Business leaders and lawmakers are expressing alarm that the White House is apparently not allowing any exemptions to its latest round of China tariffs, which cover $200 billion worth of goods. The U.S. Trade Representative’s Office has yet to create a process for requesting exclusions to the levies, a contrast to previous rounds of tariffs.
“USTR has not issued a formal notice for an exemption process for list 3 [of tariffs] like it has done for lists 1 and 2 and no one in the business community has heard of any plans on their part to hold one,” Christin Fernandez, spokeswoman for the Retail Industry Leaders Association, told the Washington Examiner.
Members of Congress are responding with alarm. A letter to U.S. Trade Representative Robert Lighthizer being circulated among lawmakers by Rep. Bill Pascrell, D-N.J., usually a critic of free-trade policies, urges the administration to restore the process.
“These stakeholders … deserve the chance to make their case to USTR regarding the same questions presented to those affected by the first two sets of tariffs,” the letter says. It currently has 50 cosigners, according to Pascrell’s spokesman, and is expected to be sent to the USTR this week. A bipartisan group of 169 House and Senate lawmakers made a similar plea in a letter sent last week to Lighthizer.
A spokeswoman for the trade representative's office decline to comment.
President Trump placed tariffs on $200 billion worth of Chinese goods last month, putting the total amount of goods covered by tariffs at $250 billion. The White House had previously hit $16 billion and $34 billion worth of goods with tariffs, but has allowed stakeholders to request exclusions from them.
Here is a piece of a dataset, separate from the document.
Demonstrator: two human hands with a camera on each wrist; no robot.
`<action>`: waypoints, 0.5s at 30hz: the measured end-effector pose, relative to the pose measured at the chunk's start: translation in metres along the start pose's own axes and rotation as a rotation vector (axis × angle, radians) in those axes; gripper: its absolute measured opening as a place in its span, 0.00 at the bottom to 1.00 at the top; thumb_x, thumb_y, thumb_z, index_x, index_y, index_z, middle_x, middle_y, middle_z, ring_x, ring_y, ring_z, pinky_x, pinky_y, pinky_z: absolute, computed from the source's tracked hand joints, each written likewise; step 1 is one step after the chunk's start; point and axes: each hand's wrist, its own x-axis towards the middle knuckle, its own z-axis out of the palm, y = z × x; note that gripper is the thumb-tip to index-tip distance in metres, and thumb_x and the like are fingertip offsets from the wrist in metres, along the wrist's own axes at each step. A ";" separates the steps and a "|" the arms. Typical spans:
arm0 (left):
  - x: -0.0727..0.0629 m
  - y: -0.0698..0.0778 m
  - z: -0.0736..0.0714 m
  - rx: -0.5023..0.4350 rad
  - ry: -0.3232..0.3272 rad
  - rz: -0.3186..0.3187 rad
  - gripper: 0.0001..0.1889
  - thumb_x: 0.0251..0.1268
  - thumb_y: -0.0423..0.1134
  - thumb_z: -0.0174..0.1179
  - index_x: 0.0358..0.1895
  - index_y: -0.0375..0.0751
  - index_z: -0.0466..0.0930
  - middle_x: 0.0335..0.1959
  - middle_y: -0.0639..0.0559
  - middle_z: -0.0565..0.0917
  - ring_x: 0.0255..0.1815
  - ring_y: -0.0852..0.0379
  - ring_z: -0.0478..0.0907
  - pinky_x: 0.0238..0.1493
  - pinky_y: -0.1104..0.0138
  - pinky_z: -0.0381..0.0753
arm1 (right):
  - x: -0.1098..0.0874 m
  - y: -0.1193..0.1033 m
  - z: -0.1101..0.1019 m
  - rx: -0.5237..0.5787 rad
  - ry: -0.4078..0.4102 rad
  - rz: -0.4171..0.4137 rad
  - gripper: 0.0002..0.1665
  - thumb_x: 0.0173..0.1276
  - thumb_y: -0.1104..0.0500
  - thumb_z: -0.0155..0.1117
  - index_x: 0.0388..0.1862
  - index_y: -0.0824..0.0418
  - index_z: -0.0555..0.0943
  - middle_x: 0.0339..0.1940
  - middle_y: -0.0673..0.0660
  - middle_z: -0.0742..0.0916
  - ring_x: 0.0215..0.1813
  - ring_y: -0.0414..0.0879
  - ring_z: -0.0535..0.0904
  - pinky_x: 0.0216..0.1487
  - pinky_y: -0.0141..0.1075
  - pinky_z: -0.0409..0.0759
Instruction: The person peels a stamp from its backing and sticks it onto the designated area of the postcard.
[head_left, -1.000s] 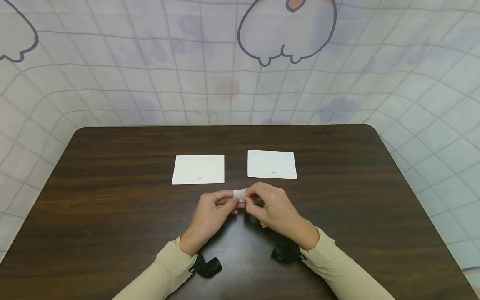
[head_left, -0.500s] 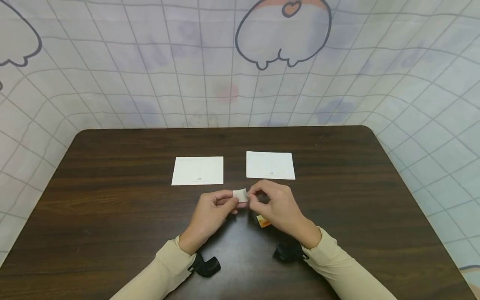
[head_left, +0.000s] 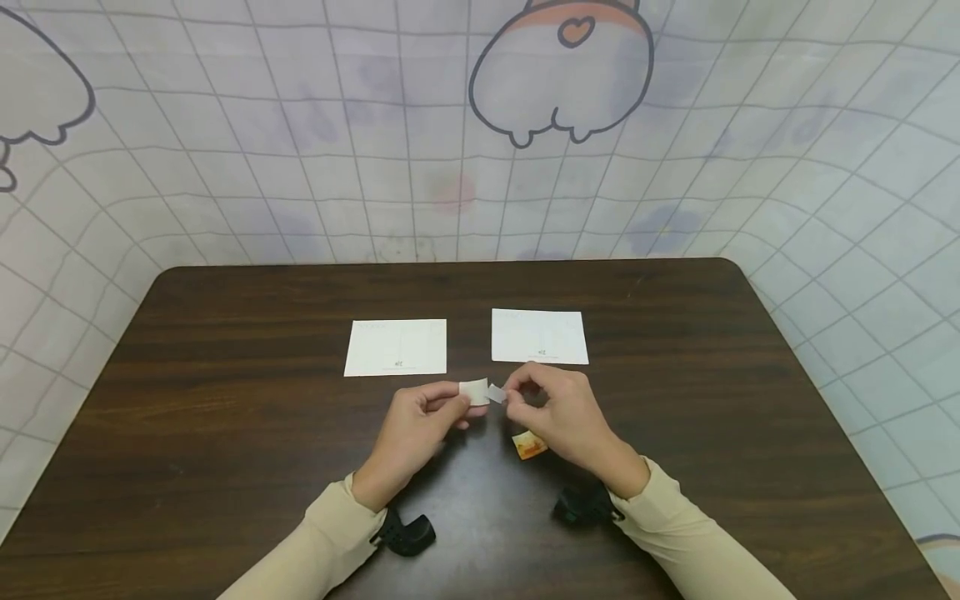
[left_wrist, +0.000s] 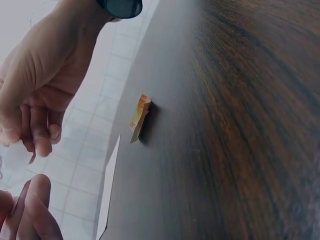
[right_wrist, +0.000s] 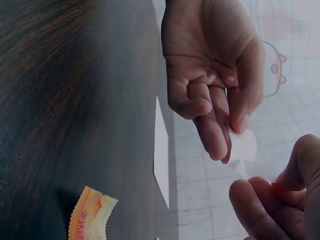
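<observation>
White stamp (head_left: 472, 392) past the orange stamp (head_left: 529, 446): the left hand (head_left: 412, 425) pinches it, likely to keep it steady. The right hand (head_left: 562, 412) pinches a pale strip (head_left: 496, 394).

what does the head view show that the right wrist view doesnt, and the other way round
Only the head view: beige sleeves, black wrist devices and the small print on two white cards.

Only the right wrist view: the palm of the left hand, and notched edges on the small white piece and the orange-yellow piece.

Both: the left hand holding the small white piece, the right hand pinching a pale strip (faint in the wrist view), the orange-yellow piece on the dark table, and the grid-patterned backdrop.
</observation>
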 end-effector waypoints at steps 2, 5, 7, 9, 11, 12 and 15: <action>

The deadline for requesting exclusions for the $34 billion round of tariffs expired on Oct. 9.
[Related: Apple to benefit from exemption in next round of China tariffs: Report]
The lack of a similar process for the current round came as a shock for the business community. The current round of tariffs on China goods are just 10 percent, but they will increase to 25 percent at the beginning of next year, meaning many businesses could see steep cost increases soon.
Lawmakers and business groups see the lack of exclusions as a troubling precedent. The White House has repeatedly indicated that it may hit an additional $267 billion worth of Chinese goods with tariffs. That would be enough to cover all remaining imports coming into the U.S.
The White House has shown more flexibility regarding its steel and aluminum tariffs, granting approximately 1-in-5 requests for exclusions. However, the steel and aluminum tariffs exclusion process is run by the Commerce Department, a separate agency from the USTR. A spokesman for the department said any exclusions to the China tariffs were exclusively up to the USTR.